Task description - Please return exactly the lines from the top of the data through the line that contains "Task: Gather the", and skip all pictures.

···

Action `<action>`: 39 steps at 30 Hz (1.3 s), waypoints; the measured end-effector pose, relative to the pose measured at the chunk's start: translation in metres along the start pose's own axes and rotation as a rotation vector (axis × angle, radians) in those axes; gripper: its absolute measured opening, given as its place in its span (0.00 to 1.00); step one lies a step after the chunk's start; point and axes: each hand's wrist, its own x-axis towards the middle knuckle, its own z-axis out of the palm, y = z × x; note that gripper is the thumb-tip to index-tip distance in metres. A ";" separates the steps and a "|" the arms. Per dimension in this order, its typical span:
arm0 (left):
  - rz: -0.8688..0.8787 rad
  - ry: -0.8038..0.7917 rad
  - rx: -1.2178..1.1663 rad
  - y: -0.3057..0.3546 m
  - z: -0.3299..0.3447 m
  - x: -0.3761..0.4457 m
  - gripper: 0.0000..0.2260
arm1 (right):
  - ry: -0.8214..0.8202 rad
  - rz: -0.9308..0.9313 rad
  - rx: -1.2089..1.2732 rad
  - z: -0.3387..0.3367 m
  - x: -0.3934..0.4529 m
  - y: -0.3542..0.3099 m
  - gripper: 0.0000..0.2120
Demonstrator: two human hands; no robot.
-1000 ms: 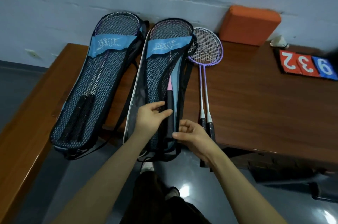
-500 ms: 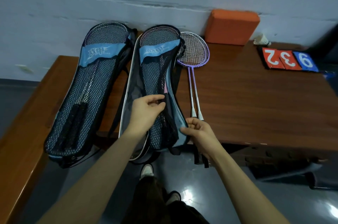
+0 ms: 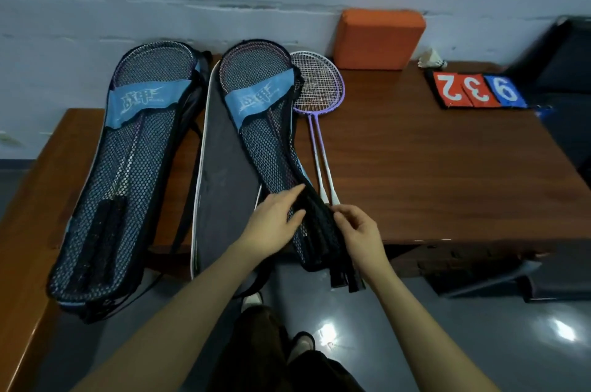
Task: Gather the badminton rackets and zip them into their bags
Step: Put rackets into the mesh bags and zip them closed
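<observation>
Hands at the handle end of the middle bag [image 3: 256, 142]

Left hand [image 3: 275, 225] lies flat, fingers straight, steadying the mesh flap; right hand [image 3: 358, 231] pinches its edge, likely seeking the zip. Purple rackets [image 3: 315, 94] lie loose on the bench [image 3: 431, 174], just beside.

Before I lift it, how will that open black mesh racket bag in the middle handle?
The middle black mesh racket bag will probably flop: its mesh flap already folds aside under the left hand. It likely weighs little, being mostly netting. The black racket grips near the right hand sit by the open end and could slide out if tilted.
</observation>
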 end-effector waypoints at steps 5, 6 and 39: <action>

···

Task output -
Action `<action>`: 39 steps at 30 Hz (1.3 s), waypoints; the measured end-effector pose, relative to the pose measured at the chunk's start: translation in metres along the start pose's own axes and rotation as a rotation vector (axis × angle, radians) in those axes; gripper: its absolute measured opening, given as its place in its span (0.00 to 1.00); step one lies a step after the chunk's start; point and axes: each hand's wrist, its own x-axis towards the middle knuckle, its own z-axis out of the palm, y = z × x; note that gripper is the thumb-tip to index-tip distance in metres. A ";" separates the steps and a "|" the arms. Per dimension in this order, its typical span:
arm0 (left):
  - rz: -0.8688..0.8787 rad
  - ry: -0.8038..0.7917 rad
  - rx: -1.2178..1.1663 rad
  - y: -0.3057..0.3546 m
  - z: -0.3299..0.3447 m
  - x: -0.3761..0.4457 m
  - gripper: 0.0000..0.2260
arm1 (right):
  - ry: -0.8214..0.8202 rad
  - rz: -0.9308..0.9313 rad
  - rx: -1.2089..1.2732 rad
  - z: -0.3387..0.3367 m
  - x: -0.3934..0.4529 m
  - y: -0.3542..0.3099 m
  - gripper: 0.0000..0.2120
Demonstrator: two human hands; no robot.
-1000 ms: 
-500 ms: 
+0 ms: 
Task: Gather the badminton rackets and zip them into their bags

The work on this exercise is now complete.